Steamworld Quest - RPG Fantasy Card Game

You are.

I’m only in act 4 or so, but so far, I’m a becoming ambivalent on the depth available in the deck building.

  • The bosses are HP sinks, and as such, limit your options (high-risk, high damage builds aren’t very feasible, survivability / healing is necessary). There are abilities that I’m hard pressed to think of a way they would ever be useful.
  • It may be possible to use different approaches, but bosses in particular seem to suggest an optimal approach via hard-counters.
  • Some basic deck-building rules apply. Flinch seems over-powered so far, as it gives complete acton denial on your opponents. Card draw is good. In Hearthstone deck-building, there’s a rule of thumb that “if I don’t want 2 copies of a card in my hand, I don’t want 2 copies in my deck” this is even more true here with quick deck cycling.
  • Combos are obviously there to counter reliance on Chain attacks, but Combos never seem as good as chain attacks, which seem to have a free 1.5 card value for 0 cost.
  • Playing optimally would mean customizing your deck for every battle, but that interface tax on that is high. Maybe later (or on higher difficulty) it’s necessary, but it seems kind of not-fun.
  • AoE / multi target things seem generally bad, because a lot of the time you’re either facing a single enemy or trying to focus-fire.

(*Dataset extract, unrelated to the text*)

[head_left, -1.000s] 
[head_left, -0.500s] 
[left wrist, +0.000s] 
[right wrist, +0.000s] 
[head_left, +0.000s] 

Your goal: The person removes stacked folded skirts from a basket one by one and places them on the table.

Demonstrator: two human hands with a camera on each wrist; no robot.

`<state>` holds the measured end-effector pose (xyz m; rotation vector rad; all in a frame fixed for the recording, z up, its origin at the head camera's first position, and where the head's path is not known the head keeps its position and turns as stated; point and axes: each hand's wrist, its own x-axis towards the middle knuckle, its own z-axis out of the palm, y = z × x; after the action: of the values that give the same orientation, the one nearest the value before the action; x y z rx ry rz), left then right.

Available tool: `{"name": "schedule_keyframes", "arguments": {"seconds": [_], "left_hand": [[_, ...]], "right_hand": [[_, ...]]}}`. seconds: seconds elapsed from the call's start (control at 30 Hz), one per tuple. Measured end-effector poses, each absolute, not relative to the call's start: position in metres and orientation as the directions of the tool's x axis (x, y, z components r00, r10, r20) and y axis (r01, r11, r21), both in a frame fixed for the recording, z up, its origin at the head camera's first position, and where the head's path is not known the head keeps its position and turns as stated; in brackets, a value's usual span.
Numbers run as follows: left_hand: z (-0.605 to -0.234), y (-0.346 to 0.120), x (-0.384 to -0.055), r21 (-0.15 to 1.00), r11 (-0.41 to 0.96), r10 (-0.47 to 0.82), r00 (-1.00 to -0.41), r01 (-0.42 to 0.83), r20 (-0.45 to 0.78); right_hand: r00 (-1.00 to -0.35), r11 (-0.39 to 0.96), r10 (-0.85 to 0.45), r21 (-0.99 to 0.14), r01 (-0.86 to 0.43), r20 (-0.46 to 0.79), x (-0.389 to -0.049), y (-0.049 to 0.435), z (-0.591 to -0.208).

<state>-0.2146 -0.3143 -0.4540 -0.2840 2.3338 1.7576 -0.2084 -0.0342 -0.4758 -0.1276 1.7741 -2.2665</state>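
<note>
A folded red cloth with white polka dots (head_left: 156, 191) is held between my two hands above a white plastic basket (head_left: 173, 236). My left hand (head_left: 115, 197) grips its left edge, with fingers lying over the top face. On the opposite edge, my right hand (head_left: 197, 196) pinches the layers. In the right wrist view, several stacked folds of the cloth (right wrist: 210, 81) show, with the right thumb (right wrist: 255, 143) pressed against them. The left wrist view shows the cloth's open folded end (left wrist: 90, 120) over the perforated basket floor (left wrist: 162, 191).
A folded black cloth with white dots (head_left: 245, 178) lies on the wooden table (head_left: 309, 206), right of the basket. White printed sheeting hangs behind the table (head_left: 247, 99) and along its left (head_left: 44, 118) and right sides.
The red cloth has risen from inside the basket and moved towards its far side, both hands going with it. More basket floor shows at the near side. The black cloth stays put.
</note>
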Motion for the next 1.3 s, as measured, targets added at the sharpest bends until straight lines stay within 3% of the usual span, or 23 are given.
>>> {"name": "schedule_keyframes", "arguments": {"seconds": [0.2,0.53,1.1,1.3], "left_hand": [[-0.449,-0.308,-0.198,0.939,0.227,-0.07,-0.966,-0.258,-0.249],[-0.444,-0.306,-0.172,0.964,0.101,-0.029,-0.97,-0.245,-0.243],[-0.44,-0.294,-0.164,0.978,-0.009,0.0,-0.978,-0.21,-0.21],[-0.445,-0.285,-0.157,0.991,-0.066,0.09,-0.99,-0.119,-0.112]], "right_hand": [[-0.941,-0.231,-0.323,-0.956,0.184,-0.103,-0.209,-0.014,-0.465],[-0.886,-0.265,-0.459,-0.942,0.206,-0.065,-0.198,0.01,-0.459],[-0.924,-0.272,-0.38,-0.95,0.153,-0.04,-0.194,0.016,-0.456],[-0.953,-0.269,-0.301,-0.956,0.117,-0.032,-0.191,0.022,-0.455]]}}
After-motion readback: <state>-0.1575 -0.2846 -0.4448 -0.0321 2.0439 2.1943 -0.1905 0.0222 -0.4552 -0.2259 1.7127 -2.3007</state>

There’s lots of room for player expression if you want it, but I think there’s relatively little in the game (so far) that makes you want to engage in that system. And since I have to pay for card upgrades as I go, I’m kind of punished for experimenting.

It feels like they maybe tried to make all combinations of characters / styles viable, and so watered down the challenge a bit too much as a result. The only time I’ve died was on a boss I was wrongly specced for, and I solved that and won on the next try. Maybe I should just be playing on hard.

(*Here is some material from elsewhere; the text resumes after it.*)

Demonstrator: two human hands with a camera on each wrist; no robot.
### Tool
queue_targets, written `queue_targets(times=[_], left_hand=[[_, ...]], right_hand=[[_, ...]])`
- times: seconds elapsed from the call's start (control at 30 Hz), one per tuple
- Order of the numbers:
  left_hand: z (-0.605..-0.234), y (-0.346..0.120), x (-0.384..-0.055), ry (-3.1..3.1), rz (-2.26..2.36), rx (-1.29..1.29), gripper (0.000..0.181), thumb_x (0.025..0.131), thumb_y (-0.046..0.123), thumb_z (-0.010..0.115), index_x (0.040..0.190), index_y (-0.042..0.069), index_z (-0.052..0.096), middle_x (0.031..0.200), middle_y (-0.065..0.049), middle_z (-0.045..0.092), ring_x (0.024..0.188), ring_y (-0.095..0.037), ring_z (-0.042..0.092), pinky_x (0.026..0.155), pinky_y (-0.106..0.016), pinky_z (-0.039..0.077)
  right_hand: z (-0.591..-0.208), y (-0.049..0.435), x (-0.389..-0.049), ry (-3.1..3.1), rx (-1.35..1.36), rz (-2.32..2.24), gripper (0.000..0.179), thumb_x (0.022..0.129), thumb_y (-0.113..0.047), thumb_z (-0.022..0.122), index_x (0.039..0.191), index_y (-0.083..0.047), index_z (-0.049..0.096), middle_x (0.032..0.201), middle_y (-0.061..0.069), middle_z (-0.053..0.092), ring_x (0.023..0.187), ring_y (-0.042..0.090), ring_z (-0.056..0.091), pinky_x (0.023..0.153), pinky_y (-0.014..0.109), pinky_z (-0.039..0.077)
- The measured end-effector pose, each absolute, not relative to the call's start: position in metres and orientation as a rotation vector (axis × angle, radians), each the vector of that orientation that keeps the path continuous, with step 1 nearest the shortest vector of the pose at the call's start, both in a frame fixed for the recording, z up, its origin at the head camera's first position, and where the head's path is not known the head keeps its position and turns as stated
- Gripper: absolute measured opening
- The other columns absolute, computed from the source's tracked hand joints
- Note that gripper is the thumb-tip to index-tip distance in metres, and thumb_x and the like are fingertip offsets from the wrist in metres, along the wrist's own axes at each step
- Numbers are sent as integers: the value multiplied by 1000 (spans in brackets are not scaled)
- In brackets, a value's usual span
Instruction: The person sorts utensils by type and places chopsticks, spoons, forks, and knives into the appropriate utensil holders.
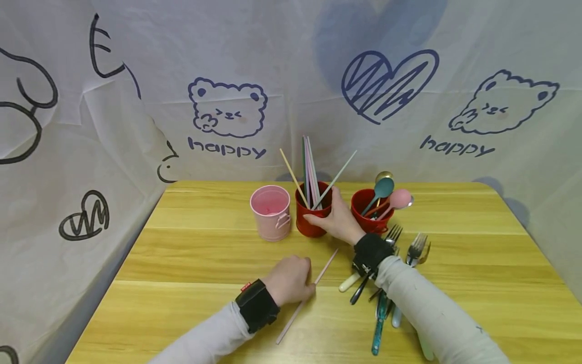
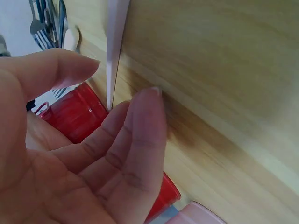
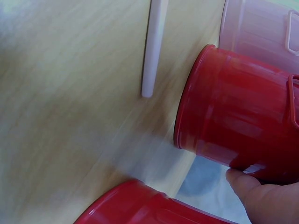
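Observation:
My left hand [image 1: 291, 280] is over a pink chopstick [image 1: 291, 323] that lies slanted on the table. The left wrist view shows its thumb and bent fingers apart, with the chopstick [image 2: 114, 51] seen beyond the gap. At the back, my right hand [image 1: 338, 217] holds a red bucket [image 1: 309, 230] by its right side, thumb across the front. Its fingertip touches the bucket's wall [image 3: 233, 116] in the right wrist view. Several chopsticks [image 1: 310, 172] in pale colours stand in that bucket, a yellow one leaning left and a pale green one leaning right.
Left of the held bucket stands a pink bucket [image 1: 273, 227]. On the right, another red bucket [image 1: 364, 194] contains several spoons [image 1: 384, 187]. Loose forks [image 1: 416, 247] and other cutlery lie beneath the right forearm. A white cloth with drawings [image 1: 300, 76] hangs behind the wooden table [image 1: 182, 263].

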State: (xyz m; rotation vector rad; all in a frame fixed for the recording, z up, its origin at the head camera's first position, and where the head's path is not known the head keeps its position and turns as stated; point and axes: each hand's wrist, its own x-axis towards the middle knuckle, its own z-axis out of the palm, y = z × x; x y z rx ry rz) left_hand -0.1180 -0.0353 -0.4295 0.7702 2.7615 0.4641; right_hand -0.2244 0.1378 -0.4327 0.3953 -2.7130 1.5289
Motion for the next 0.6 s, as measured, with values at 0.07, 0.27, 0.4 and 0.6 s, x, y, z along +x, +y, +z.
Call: queue_targets(times=[0.07,0.27,0.4,0.6], left_hand=[[-430,-34,-117,2763,441,762,23,82,24,77,78,10,59,65,2,55,58,-11,51,53,-24,43],[-432,-30,-113,2799,376,765,21,78,20,76,74,12,57,64,2,55,57,-12,53,51,-25,44],[-431,-26,-110,2824,361,757,20,76,18,75,74,13,57,64,2,55,56,-14,55,48,-26,43],[-432,-23,-108,2838,354,765,21,76,19,75,73,13,55,62,3,53,54,-13,54,47,-26,43]], right_hand=[[-432,138,-224,-2713,396,1533,83,83,-27,83,144,-3,30,138,20,51,127,35,54,113,51,46],[-430,138,-223,-2717,395,1550,82,84,-26,82,144,-4,30,139,20,51,127,35,53,114,51,45],[-430,138,-223,-2722,395,1551,82,84,-26,81,144,-4,29,140,19,50,128,34,52,114,51,45],[-430,138,-223,-2717,398,1560,82,84,-26,81,144,-4,30,139,19,50,128,35,52,114,51,44]])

Hard is specifically designed for gamers that know card games, such as Hearthstone players, so yes you for sure should be.

I’m in Act 4 also and am having the same experience. Luckily, I came in looking for a sort of low-key JRPG style mental engagement to counter-act some crazy stuff happening in life. It’s really perfect for that, and I think was designed with that sort of goal in mind. My life is back to normal and I’m finding it less engaging now, but I think I’ll pick it back up when I want some simple relaxation. Like most JRPGs, I think it fits in that spot when I’m in the mood to rewatch Star Trek TNG or The Office. It’s exciting and a requires a bit of engagement, but I don’t think it’s trying to compete with more involved games.

Is anyone here playing on hard difficulty? Might it change your opinions one way or the other if you were?

I’m the exact same way, I can’t even browse my phone and watch TV yet my wife can just sit there gaming on her phone all while the tv is going on the whole time and not miss too much. Granted it’s Candy Crush or Tsum Tsum or something mindless like that.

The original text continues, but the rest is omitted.